Exercise >> Transcribe the listing in full, excluding any pictures.

Information shown >>
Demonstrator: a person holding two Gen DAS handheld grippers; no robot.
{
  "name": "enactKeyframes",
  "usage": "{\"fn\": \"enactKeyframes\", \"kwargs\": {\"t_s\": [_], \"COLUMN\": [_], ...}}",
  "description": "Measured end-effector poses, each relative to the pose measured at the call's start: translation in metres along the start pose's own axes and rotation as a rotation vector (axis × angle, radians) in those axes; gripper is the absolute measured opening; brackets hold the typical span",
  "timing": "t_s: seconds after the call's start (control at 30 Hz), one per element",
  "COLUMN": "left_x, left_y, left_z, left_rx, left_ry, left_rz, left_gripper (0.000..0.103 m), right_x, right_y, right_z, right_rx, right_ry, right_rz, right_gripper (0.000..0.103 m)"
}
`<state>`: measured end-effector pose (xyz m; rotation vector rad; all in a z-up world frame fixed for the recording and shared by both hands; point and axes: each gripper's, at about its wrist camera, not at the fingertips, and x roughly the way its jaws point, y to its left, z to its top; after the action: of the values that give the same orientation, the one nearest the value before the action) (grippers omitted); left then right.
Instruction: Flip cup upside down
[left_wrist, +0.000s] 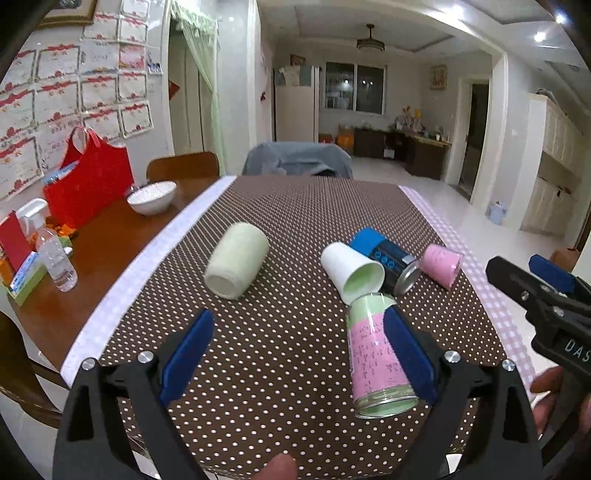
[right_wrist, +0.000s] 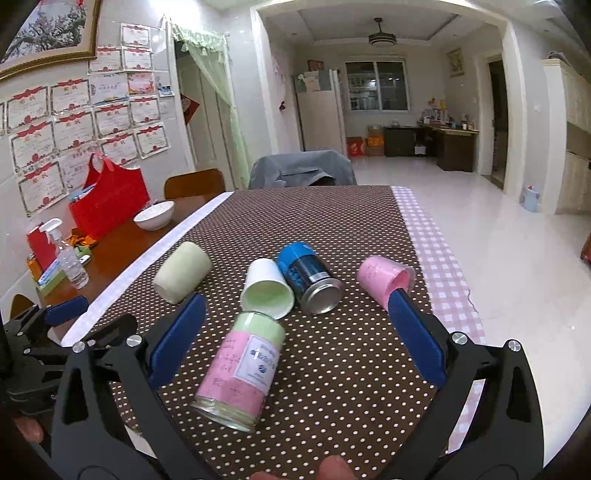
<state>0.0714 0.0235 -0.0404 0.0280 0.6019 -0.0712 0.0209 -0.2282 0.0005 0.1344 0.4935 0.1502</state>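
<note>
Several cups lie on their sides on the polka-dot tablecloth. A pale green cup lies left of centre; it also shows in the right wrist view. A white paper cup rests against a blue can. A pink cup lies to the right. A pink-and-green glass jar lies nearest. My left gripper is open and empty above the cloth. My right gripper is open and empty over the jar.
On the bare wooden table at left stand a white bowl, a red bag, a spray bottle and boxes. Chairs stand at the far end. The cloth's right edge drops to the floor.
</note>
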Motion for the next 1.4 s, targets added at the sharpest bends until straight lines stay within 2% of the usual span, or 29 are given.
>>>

Solved problem >>
Demonstrator: a person holding two Gen DAS handheld grippers; no robot.
{
  "name": "enactKeyframes",
  "usage": "{\"fn\": \"enactKeyframes\", \"kwargs\": {\"t_s\": [_], \"COLUMN\": [_], ...}}",
  "description": "Measured end-effector poses, each relative to the pose measured at the call's start: translation in metres along the start pose's own axes and rotation as a rotation vector (axis × angle, radians) in those axes; gripper is the absolute measured opening; brackets hold the typical span",
  "timing": "t_s: seconds after the call's start (control at 30 Hz), one per element",
  "COLUMN": "left_x, left_y, left_z, left_rx, left_ry, left_rz, left_gripper (0.000..0.103 m), right_x, right_y, right_z, right_rx, right_ry, right_rz, right_gripper (0.000..0.103 m)"
}
`<state>`: measured end-effector pose (xyz m; rotation vector rad; all in a z-up world frame fixed for the recording and shared by both hands; point and axes: each gripper's, at about its wrist camera, not at the fingertips, and x roughly the way its jaws point, y to its left, z to its top; after the action: of the values that give the same orientation, the one nearest the value before the action) (grippers omitted); left then right.
Instruction: Flip cup upside down
[left_wrist, +0.000s] 
[right_wrist, +0.000s] 
<state>0.0714 0.0235 -0.0404 0.0280 0.6019 -0.0712 0.0209 -0.2282 0.0005 0.1344 0.4935 0.1502</state>
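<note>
Several cups lie on their sides on the polka-dot tablecloth. A pale green cup lies left of centre; it also shows in the right wrist view. A white paper cup rests against a blue can. A pink cup lies to the right. A pink-and-green glass jar lies nearest. My left gripper is open and empty above the cloth. My right gripper is open and empty over the jar.
On the bare wooden table at left stand a white bowl, a red bag, a spray bottle and boxes. Chairs stand at the far end. The cloth's right edge drops to the floor.
</note>
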Motion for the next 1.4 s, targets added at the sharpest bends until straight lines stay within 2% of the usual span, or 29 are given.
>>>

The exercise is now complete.